◆ **INSTRUCTIONS FOR THE TASK**: All of the listing below must be repeated word for word. Pictures are the only thing to omit.

------------------------------------------------------------------------

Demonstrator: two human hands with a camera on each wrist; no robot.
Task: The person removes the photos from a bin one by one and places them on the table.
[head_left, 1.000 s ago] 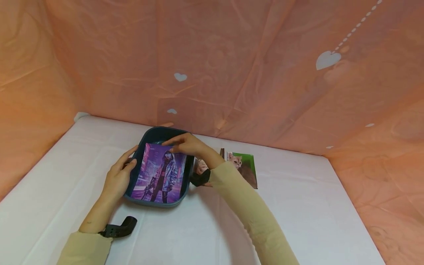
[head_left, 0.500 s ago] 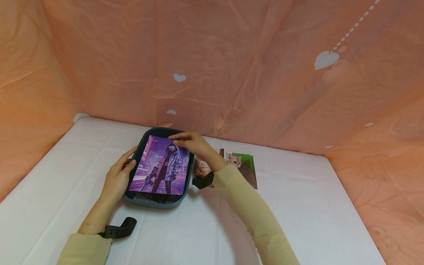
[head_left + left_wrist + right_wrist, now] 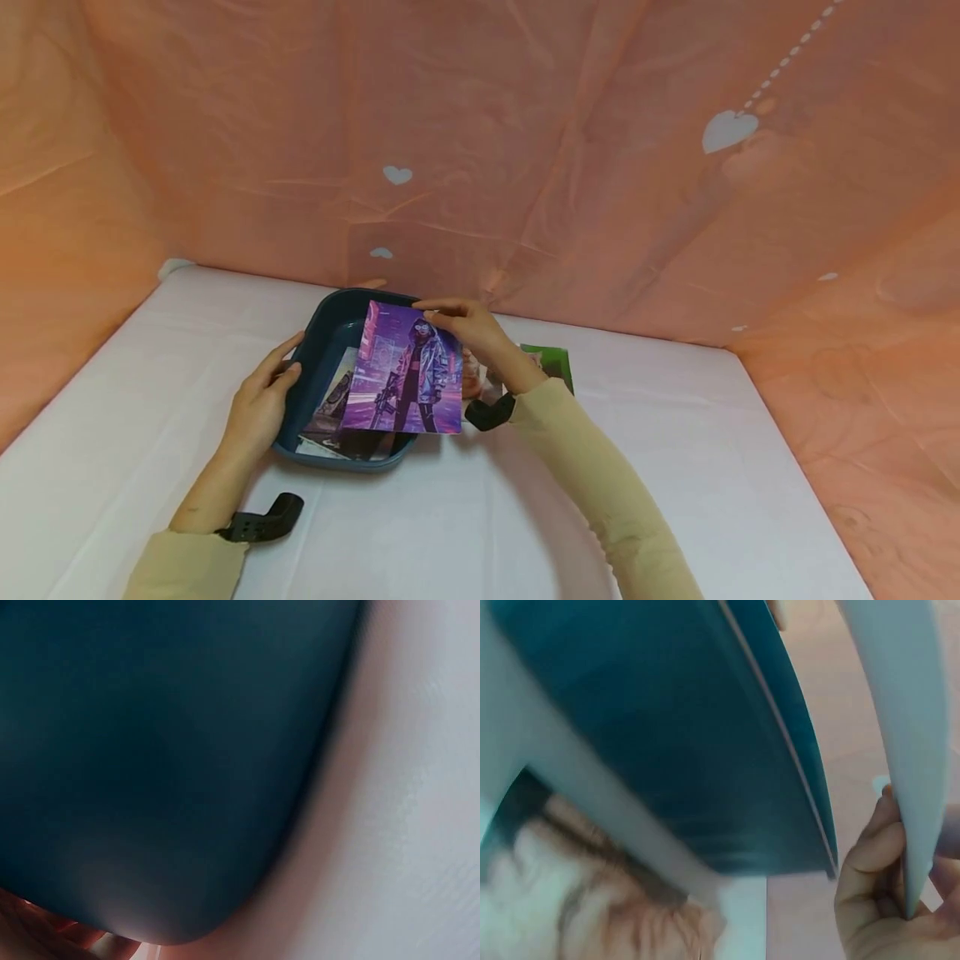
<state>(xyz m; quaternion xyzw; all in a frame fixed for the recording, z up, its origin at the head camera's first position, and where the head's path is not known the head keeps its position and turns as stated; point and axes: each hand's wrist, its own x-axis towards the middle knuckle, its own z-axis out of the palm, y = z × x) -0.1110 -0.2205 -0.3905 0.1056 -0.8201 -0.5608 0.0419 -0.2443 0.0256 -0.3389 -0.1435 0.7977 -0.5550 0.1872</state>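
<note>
Pinching thin, bowed purple card (image 3: 401, 367), smooth round-cornered tray (image 3: 321, 337) partly beneath

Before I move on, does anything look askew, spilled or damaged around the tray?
No spill or damage shows. The cards inside the tray look slightly askew, not squared to its sides. The purple card in the right hand looks bowed from the right wrist, perhaps just from grip or lens.
</note>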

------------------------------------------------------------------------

◆ **EXERCISE SOLUTION**:
Demonstrator: two human hands with a camera on each wrist; no robot.
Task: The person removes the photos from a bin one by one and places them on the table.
[head_left, 1.000 s ago] 
[head_left, 0.500 s ago] 
[head_left + left_wrist + right_wrist, now] 
<state>(xyz m; quaternion xyzw; all in a frame fixed for the recording, z up, its origin at the head camera's first position, and where the head's path is not known the head keeps its position and turns as stated; point and axes: each hand's wrist, its own x-axis towards the middle knuckle, its own z-axis out of the palm, y = z × x) -0.1110 -0.2205 -0.3905 0.1056 -0.8201 -0.5608 0.0419 -0.2443 0.0256 -0.3389 -0.1435 0.7977 -0.5550 0.1872</state>
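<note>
Pinching thin, bowed purple card (image 3: 401, 367), smooth round-cornered tray (image 3: 321, 337) partly beneath

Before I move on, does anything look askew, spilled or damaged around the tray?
No spill or damage shows. The cards inside the tray look slightly askew, not squared to its sides. The purple card in the right hand looks bowed from the right wrist, perhaps just from grip or lens.
</note>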

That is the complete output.